The Kensington Forgery


The infamous Kensington Runestone is kept in a museum just a few miles up the road from me. It’s a carved rock that was dug up on a farm in the 19th century by a Swedish farmer, and purports to tell the tale in runes of a doomed Viking expedition that had come down from Hudson’s Bay to meet a tragic end at the hands of the Minnesota natives. More likely, it’s a cunning artifact produced by the farmer, Olof Öhman. It’s an unlikely bit of pseudo-history, and I’d love to see an unassailable disproof of its source.

Martin Rundkvist is reporting that Öhman’s signature has been found on the stone. Unfortunately, I find the evidence for that even more weirdly unlikely than that Vikings carved it. There are various numbers scattered around in the account written on the stone — the number of Vikings, the days spent traveling, that sort of thing — and the guy who claims to have detected the signature uses these numbers in a bizarrely oblique way.

The inscription has twelve lines. Larsson counts the words from the left on odd-numbered lines and from the right on even-numbered lines…

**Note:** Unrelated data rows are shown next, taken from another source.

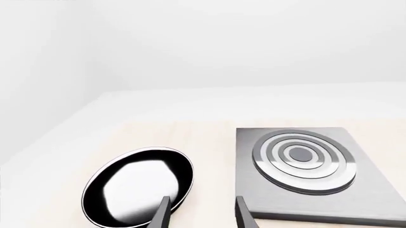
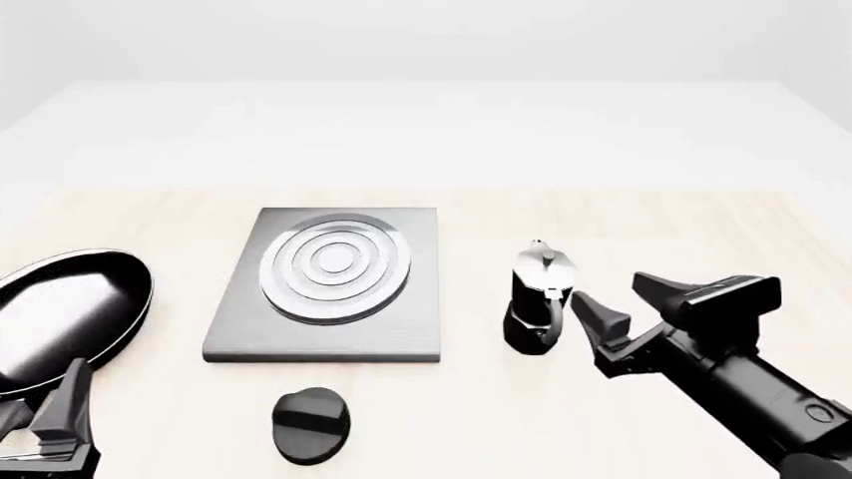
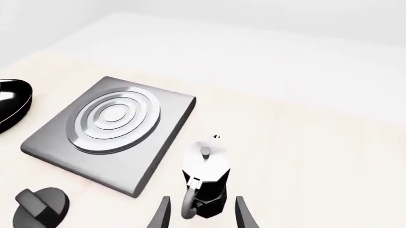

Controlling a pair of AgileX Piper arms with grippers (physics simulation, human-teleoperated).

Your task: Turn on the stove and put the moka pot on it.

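Observation:
The stove (image 2: 326,284) is a grey slab with silver rings at the table's middle; it also shows in the left wrist view (image 1: 304,166) and the right wrist view (image 3: 111,126). Its black knob (image 2: 310,424) lies apart, in front of it, and shows in the right wrist view (image 3: 41,206). The moka pot (image 2: 540,297) stands upright on the table right of the stove, handle towards my right gripper (image 2: 609,289). That gripper is open, and the pot (image 3: 206,175) stands just ahead of it (image 3: 201,209), untouched. My left gripper (image 2: 40,399) is open and empty (image 1: 201,209) at the front left.
A shiny black frying pan (image 2: 60,314) lies left of the stove, just ahead of the left gripper (image 1: 140,185); its edge shows in the right wrist view (image 3: 9,107). The light wooden table (image 2: 692,230) ends in white ground beyond.

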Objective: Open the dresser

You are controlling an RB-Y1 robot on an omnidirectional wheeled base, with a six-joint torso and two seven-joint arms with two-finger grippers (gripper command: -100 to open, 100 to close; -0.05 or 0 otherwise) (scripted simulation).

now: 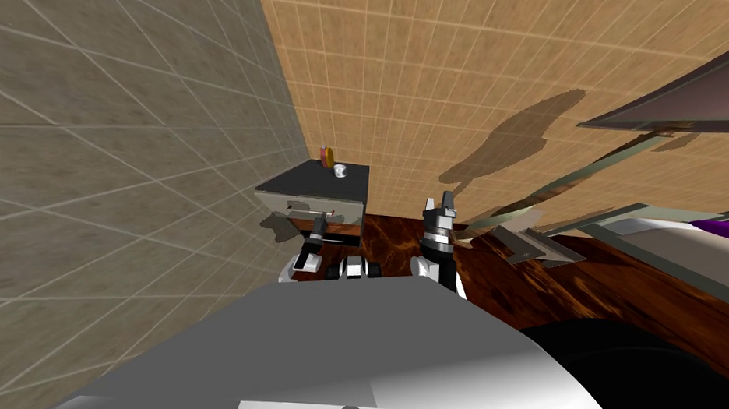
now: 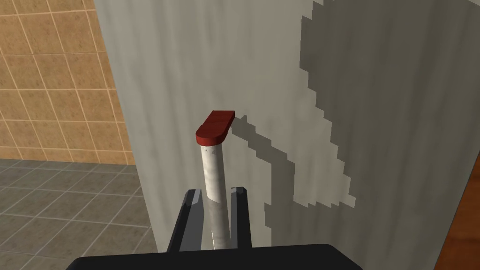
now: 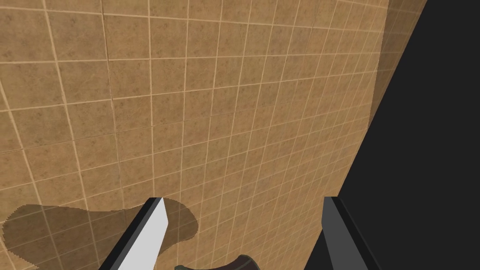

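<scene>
Left hand (image 2: 217, 192) clenched around the pale cylindrical handle (image 2: 212, 164), red-brown rounded cap (image 2: 214, 127) at its end, on the streaked grey dresser (image 2: 164, 70) in the tiled corner (image 1: 297, 109); right hand (image 3: 243, 200) released; handle's other end hidden.

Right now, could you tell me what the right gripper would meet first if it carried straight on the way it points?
Most likely the tan tiled wall: the open right gripper points squarely at it, though how far off is unclear.

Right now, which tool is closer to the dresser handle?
Left. The left tool grips the handle; the right tool hangs open, off to the side, away from the dresser.
</scene>
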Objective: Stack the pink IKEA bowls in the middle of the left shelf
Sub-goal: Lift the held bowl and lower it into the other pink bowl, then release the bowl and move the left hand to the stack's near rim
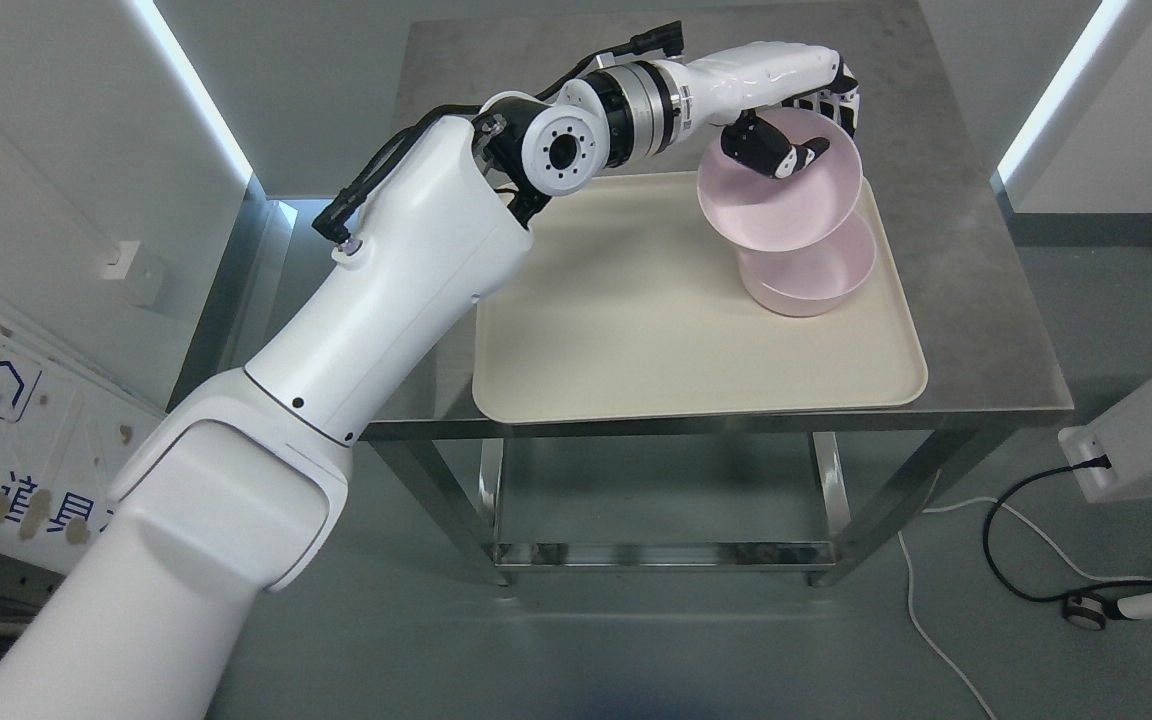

Uh, why? What if you counted from the left on even lines and from the right on odd lines? What if you counted characters up from the bottom, or whatever other random number-juggling you could do. This reeks of post-hoc fitting of an interpretation to the data set, and I don’t believe a word of it.

Rats. We’re going to have to keep on rolling our eyes at the silliness in that little museum to the north, I guess.